Latitude: 51.6132 / 51°36'47"N
Longitude: -2.8332 / 2°49'59"W
OS Eastings: 342403
OS Northings: 190813
OS Grid: ST424908
Mapcode National: GBR JD.9Q13
Mapcode Global: VH7B8.VQ26
Plus Code: 9C3VJ578+7P
Entry Name: Parish Church of St John the Baptist
Listing Date: 1 March 1963
Last Amended: 19 December 1995
Grade: II
Source: Cadw
Source ID: 2937
Building Class: Religious, Ritual and Funerary
ID on this website: 300002937
Location: Located immediately to the SE of Penhow Castle, reached via a long track leading S from the A48, enclosed by a low rubble wall.
County: Newport
Community: Penhow (Pen-hw)
Community: Penhow
Locality: Penhow Castle
Traditional County: Monmouthshire
Tagged with: Church building
C12 origins, mostly dating from the C13 when the S aisle was added. South porch probably C15. Nave and chancel re-roofed in the C18 with plastered barrel vaulting. Heavily restored in 1914 with donations from Lady Perry-Herrick, then owner of Penhow Castle. At this time, the tower was rebuilt, the vestry were added and the church was refenestrated and refitted internally, including the restoration and partial replacement of the rood screen.
Distinctive plan consisting of: chancel, stepping up to the nave, small vestry to N of the chancel, S aisle with square, pyramidal roofed tower bisecting the aisle into two equal halves, the tower crossing leads into the S porch. Constructed of local rubblestone, with stone dressings and slate roofs. All windows date from the early C20 restoration unless otherwise stated. The E window of the chancel is a cusped, two-light window with quatrefoil to the head. The chancel is lit on the S side with a similar window with a simple hoodmould beneath a relieving arch.
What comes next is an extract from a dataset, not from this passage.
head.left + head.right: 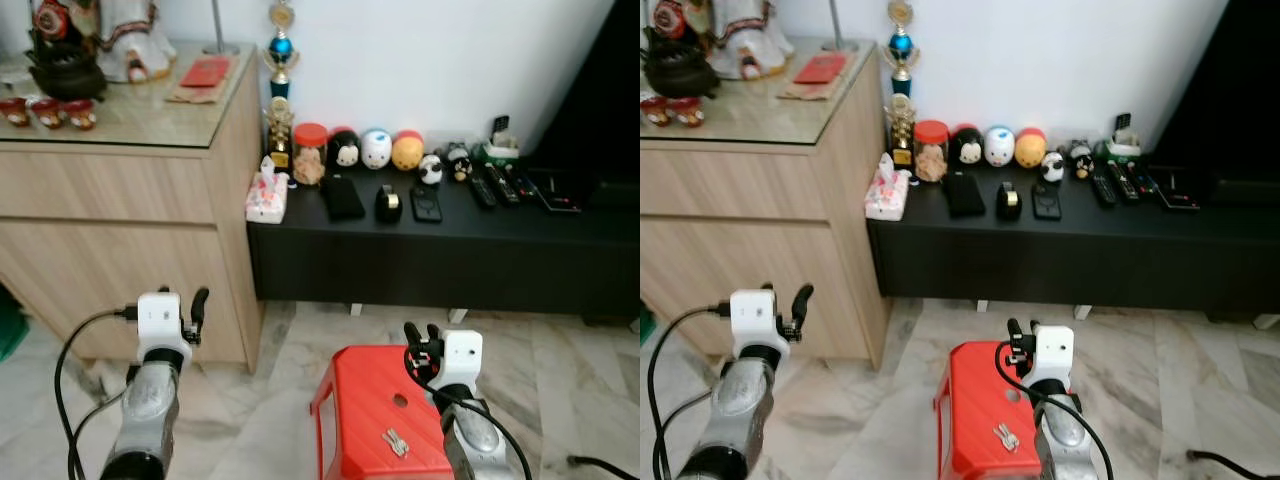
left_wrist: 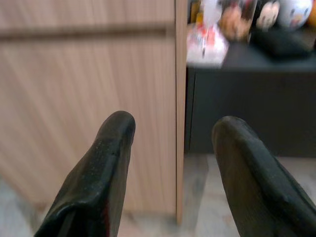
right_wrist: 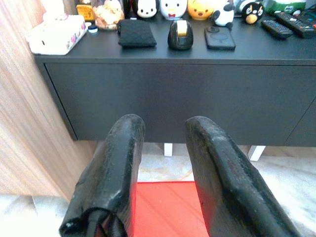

The E end of the S aisle has a small stained glass lancet, set at high level. The S aisle is lit by a pair of matching two-light windows with quatrefoil to the head which flank the porch. The porch has a simple roundheaded doorway with benches either side and a C13 stoup set to the right hand side of the inner door. The porch is set slightly off-centre to the S face of the tower. W window of S aisle is a small single window with cusped head set at high level. The W window of the nave is slightly larger with four-centred doorway beneath, with relieving arch over. Large, stepped buttress set at the junction of the nave and S aisle. The nave is lit on the N side by two, three-light windows with cusped heads, one at each end. Vestry is lit on the W and N sides. Tower has single louvered belfry windows to each elevation with redbrick dressings and stone cills with flanking pairs of slot windows set under the eaves of the hipped slate roof.
Stone steps of the churchyard cross survive to the S of the porch within the graveyard precincts.
South porch leads into the tower crossing. The S aisle has an arcade of five bays in exposed sandstone rubble with plain pointed arches, the central arch supports the tower above on massive piers. The E bay of the S aisle was allegedly the former Seymour chapel. The flanking arches have chamfered pointed arches with a variety of detail: to the far left at the chancel end is a round column with a diagonally undercut capital with roll moulding above, to the right of this is another round column with a decorative still leaf capital, to the right of the tower crossing at the W end is an octagonal engaged column with a diagonally undercut capital with broach stops beneath it. The chancel arch is wide, high and obtuse and probably rebuilt at the time of the new roof during the C18. Low plain stone carved screen divides the chancel and nave with a central doorway and horizontal members spring from the top of the jambs of the doorway to create square squints to either side. At the W end of the S aisle is circular font, set on a square base. On the N side of the chancel is the exposed top half of the Seymour tomb set into the wall, taking the form of an ogee niche with cusped interior and flamboyant crockets. The chancel retains a C13 double piscina to the right hand side of the altar.
Listed grade II for its early origins, surviving medieval fabric and group value with Penhow Castle.